Useful Tips for Developing with MQ
Organizing Patches in Directories
If you’re working on a substantial project with MQ, it’s not difficult to accumulate a large number of patches. For example, I have one patch repository that contains over 250 patches.
If you can group these patches into separate logical categories, you can store them in different directories if you like; MQ has no problems with patch names that contain path separators.
Viewing the History of a Patch
If you’re developing a set of patches over a long time, it’s a good idea to maintain them in a repository, as discussed in Managing Patches in a Repository. If you do so, you’ll quickly discover that using the hg diff command to look at the history of changes to a patch is unworkable. This is in part because you’re looking at the second derivative of the real code (a diff of a diff), but also because MQ adds noise to the process by modifying timestamps and directory names when it updates a patch.

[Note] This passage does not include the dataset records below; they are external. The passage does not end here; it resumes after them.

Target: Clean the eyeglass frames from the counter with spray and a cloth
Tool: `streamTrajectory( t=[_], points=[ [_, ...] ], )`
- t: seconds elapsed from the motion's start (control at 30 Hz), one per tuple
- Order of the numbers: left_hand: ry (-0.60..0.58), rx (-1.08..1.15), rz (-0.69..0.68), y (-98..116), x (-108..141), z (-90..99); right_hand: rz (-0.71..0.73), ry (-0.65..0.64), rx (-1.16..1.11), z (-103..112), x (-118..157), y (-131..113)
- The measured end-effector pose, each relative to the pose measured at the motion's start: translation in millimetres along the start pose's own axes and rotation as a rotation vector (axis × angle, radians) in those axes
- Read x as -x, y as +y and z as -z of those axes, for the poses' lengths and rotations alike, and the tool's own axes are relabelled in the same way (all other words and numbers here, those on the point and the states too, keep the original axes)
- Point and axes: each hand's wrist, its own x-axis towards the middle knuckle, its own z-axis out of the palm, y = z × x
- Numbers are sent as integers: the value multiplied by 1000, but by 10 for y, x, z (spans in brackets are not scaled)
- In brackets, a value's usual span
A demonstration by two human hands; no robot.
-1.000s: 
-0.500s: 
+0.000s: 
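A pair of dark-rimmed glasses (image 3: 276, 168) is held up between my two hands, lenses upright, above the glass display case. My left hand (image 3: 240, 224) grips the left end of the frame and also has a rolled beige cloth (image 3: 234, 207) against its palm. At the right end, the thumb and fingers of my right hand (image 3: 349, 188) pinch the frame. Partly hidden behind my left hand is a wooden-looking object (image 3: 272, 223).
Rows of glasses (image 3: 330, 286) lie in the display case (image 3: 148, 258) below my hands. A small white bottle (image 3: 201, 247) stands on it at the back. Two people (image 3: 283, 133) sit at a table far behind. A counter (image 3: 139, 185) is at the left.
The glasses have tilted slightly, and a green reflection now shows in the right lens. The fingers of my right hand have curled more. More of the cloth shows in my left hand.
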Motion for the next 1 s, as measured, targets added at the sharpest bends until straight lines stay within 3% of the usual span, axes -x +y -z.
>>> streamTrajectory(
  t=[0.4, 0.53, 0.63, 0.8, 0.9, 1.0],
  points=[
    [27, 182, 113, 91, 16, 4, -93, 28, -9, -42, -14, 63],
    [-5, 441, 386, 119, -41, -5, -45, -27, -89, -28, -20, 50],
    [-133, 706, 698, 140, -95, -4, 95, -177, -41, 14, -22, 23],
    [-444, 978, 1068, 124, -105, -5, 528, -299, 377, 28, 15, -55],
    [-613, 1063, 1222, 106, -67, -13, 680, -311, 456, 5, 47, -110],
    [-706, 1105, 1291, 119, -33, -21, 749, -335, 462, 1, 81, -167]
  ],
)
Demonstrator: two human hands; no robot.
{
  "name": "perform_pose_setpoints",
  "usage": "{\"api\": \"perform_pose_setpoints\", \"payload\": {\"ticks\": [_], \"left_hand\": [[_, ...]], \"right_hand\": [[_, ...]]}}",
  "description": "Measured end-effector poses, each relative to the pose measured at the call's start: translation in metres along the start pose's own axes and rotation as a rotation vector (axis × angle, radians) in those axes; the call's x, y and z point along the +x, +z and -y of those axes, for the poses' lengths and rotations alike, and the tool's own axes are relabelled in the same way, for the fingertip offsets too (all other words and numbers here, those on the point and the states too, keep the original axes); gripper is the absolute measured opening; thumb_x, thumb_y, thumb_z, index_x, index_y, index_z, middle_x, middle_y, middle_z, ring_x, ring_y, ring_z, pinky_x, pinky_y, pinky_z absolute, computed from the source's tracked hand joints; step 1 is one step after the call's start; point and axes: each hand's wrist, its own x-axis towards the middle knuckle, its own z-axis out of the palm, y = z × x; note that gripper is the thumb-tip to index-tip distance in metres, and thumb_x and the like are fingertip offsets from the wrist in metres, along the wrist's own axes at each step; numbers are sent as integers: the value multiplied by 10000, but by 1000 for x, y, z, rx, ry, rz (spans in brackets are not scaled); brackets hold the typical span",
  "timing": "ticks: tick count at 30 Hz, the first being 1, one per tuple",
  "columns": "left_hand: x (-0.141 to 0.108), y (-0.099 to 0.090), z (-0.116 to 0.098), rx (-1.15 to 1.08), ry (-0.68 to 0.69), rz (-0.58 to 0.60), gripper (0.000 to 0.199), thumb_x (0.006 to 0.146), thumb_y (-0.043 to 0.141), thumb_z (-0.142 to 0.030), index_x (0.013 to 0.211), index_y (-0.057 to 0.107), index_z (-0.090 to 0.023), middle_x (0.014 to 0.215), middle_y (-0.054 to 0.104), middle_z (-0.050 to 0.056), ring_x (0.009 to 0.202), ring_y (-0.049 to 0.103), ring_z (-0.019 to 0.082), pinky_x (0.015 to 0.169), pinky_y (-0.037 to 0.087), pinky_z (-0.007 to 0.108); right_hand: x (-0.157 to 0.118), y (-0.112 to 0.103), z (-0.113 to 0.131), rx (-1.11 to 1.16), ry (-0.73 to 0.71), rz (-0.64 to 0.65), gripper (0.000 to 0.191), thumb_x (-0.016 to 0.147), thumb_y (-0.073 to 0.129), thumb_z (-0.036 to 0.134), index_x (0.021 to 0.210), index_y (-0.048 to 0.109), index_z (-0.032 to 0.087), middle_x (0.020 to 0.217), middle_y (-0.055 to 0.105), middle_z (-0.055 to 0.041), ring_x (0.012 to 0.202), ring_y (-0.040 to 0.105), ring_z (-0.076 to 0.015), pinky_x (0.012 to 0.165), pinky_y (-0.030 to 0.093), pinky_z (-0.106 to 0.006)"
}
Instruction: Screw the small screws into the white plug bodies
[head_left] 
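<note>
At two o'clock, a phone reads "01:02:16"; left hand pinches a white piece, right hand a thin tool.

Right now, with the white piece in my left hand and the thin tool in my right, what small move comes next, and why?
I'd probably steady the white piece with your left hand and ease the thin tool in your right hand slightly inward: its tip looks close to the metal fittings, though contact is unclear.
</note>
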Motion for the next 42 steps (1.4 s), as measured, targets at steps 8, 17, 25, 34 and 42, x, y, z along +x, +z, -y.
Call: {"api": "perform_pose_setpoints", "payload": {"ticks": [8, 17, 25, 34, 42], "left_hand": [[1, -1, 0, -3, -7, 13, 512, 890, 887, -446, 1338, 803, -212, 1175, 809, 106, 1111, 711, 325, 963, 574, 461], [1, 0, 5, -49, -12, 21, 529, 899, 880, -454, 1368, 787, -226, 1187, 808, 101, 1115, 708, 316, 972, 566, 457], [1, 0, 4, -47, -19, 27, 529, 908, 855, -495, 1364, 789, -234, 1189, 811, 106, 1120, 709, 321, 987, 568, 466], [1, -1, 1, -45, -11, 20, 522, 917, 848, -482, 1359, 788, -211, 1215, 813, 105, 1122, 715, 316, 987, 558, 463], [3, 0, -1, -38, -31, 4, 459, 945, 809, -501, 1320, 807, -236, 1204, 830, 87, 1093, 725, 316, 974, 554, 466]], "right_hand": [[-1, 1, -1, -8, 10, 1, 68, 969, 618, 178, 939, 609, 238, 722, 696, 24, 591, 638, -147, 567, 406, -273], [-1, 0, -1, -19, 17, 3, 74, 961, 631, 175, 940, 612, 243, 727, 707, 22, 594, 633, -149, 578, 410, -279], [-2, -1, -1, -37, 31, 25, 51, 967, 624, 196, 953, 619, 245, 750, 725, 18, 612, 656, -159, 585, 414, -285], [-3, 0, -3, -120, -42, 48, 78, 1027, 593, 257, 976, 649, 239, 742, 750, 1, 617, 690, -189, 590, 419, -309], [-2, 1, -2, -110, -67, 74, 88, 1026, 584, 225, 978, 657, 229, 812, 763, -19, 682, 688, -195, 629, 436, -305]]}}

However, you can use the extdiff
extension, which is bundled with
Mercurial, to turn a diff of two versions of a patch into something
readable. To do this, you will need a third-party package called
patchutils
. This provides a command
named interdiff, which shows the differences
between two diffs as a diff. Used on two versions of the same diff, it generates a
diff that represents the diff from the first to the second
version.
You can enable the extdiff
extension in the usual way, by adding
a line to the extensions
section of your ...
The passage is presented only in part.